DATASET EXCERPT >>

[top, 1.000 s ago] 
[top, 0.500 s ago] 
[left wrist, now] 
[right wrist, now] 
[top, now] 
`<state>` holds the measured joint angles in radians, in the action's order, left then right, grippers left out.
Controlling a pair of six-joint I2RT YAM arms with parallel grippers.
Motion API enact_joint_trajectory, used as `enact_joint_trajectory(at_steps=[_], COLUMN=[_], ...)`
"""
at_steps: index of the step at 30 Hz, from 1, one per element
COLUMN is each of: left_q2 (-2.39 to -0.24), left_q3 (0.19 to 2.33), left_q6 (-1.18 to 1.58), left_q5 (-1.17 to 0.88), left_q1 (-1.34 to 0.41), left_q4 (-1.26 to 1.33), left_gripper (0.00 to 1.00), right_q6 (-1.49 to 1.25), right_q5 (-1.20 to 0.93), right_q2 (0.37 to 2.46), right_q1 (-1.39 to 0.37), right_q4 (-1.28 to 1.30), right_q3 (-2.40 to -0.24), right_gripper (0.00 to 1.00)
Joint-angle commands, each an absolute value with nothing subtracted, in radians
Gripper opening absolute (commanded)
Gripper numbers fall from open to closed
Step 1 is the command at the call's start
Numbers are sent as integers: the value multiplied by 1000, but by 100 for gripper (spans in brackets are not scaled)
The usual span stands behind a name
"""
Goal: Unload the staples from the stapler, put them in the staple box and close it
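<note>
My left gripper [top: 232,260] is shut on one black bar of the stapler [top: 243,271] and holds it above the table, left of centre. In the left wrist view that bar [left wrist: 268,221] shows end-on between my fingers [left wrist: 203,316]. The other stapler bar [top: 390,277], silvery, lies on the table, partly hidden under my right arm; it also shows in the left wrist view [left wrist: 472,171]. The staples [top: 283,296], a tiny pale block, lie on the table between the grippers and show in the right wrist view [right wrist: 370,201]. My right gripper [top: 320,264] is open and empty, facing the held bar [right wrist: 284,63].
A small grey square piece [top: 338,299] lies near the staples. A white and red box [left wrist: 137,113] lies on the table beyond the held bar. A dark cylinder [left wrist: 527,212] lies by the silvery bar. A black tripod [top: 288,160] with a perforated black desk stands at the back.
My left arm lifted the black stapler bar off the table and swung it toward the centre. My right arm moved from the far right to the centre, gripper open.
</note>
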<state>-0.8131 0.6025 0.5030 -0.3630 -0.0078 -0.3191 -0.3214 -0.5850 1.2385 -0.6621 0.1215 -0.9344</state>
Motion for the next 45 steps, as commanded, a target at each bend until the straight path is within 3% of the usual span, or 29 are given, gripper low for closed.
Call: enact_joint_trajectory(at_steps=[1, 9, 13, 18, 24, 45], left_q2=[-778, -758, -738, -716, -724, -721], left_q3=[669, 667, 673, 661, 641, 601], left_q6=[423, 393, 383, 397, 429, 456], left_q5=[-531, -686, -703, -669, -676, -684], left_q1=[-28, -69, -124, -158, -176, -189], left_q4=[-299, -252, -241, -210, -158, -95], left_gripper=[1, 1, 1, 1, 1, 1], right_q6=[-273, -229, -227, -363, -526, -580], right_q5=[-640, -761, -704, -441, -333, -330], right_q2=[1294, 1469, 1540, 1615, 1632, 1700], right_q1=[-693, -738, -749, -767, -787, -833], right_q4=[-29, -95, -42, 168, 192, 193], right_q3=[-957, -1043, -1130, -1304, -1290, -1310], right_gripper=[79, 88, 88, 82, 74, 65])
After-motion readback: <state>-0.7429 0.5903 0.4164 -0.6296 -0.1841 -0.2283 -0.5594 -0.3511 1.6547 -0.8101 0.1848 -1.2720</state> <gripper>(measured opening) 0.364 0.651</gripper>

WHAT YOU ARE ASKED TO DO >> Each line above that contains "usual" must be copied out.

SOLUTION FOR THIS PROBLEM >>
The usual span stands behind a name
Motion for the next 45 steps, as commanded, a target at each bend until the straight path is within 3% of the usual span, or 29 are given, gripper low for closed.

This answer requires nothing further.